Inflation is the answer.
When sober-minded, clear-thinking conservative/libertarians like Steve Chapman join with economists from all over the political spectrum to endorse rising prices, it looks to me like a signal which matters.
So some economists have concluded that expanding the money supply is the worst option except for the others. Kenneth Rogoff of Harvard writes that "a sudden burst of moderate inflation would be extremely helpful." Casey Mulligan of the University of Chicago says, "Inflation will alleviate some economic problems; prolonged deflation will aggravate them."
Gregory Mankiw, who was chairman of the Council of Economic Advisers under President Bush, urges the Federal Reserve to abandon price stability and commit itself to modest inflation. David Henderson of the Hoover Institution says that if the choice is more federal spending or rising prices, he prefers the latter.
It's not hard to see why. Most of our problems stem from the bursting of the housing bubble. That sent home prices plunging, which reduced the value of mortgages and mortgage-backed securities, which caused losses at banks, which forced a cutback in lending, which squelched consumer spending, which brought the economy to a halt. Which started the whole miserable cycle over again.
But if the crisis stems from declining real estate values, why not stop them from declining? A spell of inflation would arrest the slide by pushing up the price of everything. As home prices stabilize, mortgage-backed securities would regain value, banks would get financially stronger, and loan officers would stop hiding in the vault.

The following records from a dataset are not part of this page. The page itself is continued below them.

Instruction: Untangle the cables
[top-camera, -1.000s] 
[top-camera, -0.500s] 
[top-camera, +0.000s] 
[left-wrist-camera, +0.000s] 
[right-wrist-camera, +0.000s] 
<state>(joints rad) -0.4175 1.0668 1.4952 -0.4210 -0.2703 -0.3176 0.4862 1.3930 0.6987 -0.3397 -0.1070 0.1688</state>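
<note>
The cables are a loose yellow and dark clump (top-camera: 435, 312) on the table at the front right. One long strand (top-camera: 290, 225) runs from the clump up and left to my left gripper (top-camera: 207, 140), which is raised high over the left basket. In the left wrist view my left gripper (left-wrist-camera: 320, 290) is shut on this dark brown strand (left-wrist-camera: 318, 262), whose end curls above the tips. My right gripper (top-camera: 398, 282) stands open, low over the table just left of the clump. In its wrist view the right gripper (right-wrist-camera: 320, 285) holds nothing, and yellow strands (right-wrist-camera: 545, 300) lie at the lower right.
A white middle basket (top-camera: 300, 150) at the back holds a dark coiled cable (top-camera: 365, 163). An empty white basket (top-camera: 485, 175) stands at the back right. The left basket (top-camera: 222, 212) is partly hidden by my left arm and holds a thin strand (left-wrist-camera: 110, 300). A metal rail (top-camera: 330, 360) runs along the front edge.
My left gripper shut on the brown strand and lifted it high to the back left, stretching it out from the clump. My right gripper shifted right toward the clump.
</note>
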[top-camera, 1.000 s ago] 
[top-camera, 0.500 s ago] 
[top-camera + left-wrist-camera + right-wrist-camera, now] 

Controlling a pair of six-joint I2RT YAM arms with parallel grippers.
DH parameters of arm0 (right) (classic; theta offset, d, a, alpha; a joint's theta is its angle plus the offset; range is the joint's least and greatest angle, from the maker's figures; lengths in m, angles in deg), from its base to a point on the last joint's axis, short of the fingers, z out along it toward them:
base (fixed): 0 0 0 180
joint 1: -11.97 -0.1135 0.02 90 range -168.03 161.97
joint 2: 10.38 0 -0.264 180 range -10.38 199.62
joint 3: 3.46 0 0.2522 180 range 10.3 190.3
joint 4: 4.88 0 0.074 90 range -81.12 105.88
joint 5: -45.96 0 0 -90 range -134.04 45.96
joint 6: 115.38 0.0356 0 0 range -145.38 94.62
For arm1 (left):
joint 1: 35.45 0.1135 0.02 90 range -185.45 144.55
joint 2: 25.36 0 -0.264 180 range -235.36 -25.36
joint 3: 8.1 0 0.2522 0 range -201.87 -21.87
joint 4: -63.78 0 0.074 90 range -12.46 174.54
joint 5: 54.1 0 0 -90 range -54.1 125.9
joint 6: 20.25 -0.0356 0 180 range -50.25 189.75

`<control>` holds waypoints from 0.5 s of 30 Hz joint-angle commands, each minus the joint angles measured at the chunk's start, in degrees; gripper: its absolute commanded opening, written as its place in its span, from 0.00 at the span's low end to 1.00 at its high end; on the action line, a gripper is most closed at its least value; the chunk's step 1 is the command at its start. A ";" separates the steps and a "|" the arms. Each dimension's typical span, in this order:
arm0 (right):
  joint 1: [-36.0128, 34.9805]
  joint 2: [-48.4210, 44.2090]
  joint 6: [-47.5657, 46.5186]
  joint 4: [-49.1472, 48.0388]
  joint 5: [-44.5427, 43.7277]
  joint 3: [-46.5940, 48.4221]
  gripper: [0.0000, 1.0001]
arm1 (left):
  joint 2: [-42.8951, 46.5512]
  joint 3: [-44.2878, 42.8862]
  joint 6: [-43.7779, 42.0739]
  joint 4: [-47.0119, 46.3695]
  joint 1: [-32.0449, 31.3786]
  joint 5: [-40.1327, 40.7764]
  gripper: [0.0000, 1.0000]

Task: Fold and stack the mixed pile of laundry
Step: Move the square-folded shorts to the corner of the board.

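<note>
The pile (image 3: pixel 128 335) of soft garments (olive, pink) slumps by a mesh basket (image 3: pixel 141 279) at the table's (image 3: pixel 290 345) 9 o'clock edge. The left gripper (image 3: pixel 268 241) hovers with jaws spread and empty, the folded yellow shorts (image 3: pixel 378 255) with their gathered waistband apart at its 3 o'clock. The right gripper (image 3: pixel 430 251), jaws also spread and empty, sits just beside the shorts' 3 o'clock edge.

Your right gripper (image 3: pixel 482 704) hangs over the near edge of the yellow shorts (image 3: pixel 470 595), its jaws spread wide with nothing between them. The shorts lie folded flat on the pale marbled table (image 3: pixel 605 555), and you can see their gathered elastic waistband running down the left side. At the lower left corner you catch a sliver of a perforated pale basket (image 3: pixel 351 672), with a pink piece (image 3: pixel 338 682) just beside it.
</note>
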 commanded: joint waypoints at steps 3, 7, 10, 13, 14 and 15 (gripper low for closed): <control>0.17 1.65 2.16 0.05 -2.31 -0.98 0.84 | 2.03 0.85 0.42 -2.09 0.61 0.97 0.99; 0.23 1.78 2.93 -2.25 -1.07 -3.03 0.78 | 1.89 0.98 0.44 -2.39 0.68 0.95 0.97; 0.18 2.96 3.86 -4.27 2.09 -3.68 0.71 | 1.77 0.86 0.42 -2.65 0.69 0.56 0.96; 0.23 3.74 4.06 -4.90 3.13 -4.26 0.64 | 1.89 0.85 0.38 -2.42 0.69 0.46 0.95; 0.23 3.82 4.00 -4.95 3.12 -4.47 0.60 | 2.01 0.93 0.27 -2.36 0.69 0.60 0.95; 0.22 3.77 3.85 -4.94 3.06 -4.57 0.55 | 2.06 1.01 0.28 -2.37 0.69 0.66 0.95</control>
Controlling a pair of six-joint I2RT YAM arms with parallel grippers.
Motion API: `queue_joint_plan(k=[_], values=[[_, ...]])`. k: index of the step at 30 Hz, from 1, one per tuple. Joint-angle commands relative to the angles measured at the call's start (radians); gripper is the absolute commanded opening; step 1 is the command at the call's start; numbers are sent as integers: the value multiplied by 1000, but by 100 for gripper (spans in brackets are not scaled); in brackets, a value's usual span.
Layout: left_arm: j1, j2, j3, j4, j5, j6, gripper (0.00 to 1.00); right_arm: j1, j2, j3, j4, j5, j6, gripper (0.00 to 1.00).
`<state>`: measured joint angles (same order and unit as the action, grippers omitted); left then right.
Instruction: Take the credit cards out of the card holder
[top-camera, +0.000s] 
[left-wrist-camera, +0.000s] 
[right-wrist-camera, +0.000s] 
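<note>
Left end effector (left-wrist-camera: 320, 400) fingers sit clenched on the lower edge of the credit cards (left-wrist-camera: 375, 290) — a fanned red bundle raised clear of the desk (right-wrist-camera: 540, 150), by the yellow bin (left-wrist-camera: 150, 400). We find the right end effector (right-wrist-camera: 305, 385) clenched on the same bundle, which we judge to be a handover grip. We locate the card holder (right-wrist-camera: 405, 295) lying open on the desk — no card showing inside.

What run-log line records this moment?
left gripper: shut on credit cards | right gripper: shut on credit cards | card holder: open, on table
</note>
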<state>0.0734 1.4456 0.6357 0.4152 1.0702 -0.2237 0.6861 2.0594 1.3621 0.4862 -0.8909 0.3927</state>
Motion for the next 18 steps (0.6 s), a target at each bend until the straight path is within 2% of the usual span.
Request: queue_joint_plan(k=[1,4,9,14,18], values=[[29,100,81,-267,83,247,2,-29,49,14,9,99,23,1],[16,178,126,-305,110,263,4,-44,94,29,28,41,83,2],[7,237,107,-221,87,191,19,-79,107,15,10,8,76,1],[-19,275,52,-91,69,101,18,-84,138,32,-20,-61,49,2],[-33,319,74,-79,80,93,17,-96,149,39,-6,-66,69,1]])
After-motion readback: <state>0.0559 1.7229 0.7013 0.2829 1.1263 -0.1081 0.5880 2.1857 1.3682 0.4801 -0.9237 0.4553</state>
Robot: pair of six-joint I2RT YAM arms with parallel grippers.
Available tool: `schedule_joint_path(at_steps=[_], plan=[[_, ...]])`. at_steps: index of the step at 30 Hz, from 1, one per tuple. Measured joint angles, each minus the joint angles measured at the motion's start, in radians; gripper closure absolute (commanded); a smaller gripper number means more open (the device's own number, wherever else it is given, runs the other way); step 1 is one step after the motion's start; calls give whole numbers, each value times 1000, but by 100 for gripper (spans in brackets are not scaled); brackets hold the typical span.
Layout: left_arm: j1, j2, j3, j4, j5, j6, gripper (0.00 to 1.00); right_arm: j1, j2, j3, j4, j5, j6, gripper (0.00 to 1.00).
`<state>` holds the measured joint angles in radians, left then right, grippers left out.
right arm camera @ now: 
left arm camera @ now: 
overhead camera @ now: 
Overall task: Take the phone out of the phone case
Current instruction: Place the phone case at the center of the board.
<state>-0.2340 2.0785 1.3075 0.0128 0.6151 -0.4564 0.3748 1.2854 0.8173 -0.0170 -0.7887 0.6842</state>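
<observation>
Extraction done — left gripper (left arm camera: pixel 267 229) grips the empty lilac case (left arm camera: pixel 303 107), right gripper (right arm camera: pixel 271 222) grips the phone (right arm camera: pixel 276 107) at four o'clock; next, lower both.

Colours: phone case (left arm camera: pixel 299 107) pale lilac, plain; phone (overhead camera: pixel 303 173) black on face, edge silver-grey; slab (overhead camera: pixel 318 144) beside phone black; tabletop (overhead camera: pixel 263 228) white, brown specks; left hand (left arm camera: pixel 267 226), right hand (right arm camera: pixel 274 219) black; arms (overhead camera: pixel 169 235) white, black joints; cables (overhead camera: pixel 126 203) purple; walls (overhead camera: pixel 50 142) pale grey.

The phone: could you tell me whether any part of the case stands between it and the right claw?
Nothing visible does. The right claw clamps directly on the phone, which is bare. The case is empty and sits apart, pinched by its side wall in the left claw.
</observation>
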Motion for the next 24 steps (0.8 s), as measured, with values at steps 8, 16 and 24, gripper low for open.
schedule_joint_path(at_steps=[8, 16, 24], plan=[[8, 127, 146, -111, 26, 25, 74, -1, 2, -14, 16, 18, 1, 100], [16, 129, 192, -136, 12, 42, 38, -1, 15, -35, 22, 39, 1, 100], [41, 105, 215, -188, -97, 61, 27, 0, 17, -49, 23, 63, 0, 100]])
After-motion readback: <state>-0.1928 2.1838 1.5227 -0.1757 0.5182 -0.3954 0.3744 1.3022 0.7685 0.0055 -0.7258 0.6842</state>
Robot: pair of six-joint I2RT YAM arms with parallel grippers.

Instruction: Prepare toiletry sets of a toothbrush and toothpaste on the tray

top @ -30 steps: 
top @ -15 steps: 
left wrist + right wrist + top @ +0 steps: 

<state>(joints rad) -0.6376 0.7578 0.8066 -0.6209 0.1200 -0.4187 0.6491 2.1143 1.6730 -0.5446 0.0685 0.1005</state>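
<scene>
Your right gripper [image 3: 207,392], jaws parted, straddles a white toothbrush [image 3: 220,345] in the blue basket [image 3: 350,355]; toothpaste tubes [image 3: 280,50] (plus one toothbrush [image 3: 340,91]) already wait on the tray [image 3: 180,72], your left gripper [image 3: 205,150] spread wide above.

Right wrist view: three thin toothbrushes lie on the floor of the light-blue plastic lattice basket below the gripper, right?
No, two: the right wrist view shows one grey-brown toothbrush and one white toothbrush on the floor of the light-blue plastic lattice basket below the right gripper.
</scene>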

Consumer spending would also revive. In the first place, those who want to buy new cars or remodel their kitchens would be able to borrow money to do so. In the second, people whose money is eroding in value would be motivated to spend today rather than tomorrow—the opposite of the incentive when prices are falling, as they are today. [More][Links added]
I am more convinced than ever we will see rising and prolonged inflation to reverse asset value deterioration and ease the government debt problem. It would not take long for deeply negative real interest rates on T-bills to induce a shift from cash to anything else.
Foremost among those desired investment items, I think, will be assets that have barely faltered at all - assets which have held or even increased in value throughout this whole financial emergency.
Gee, I wonder what that asset could possibly be?...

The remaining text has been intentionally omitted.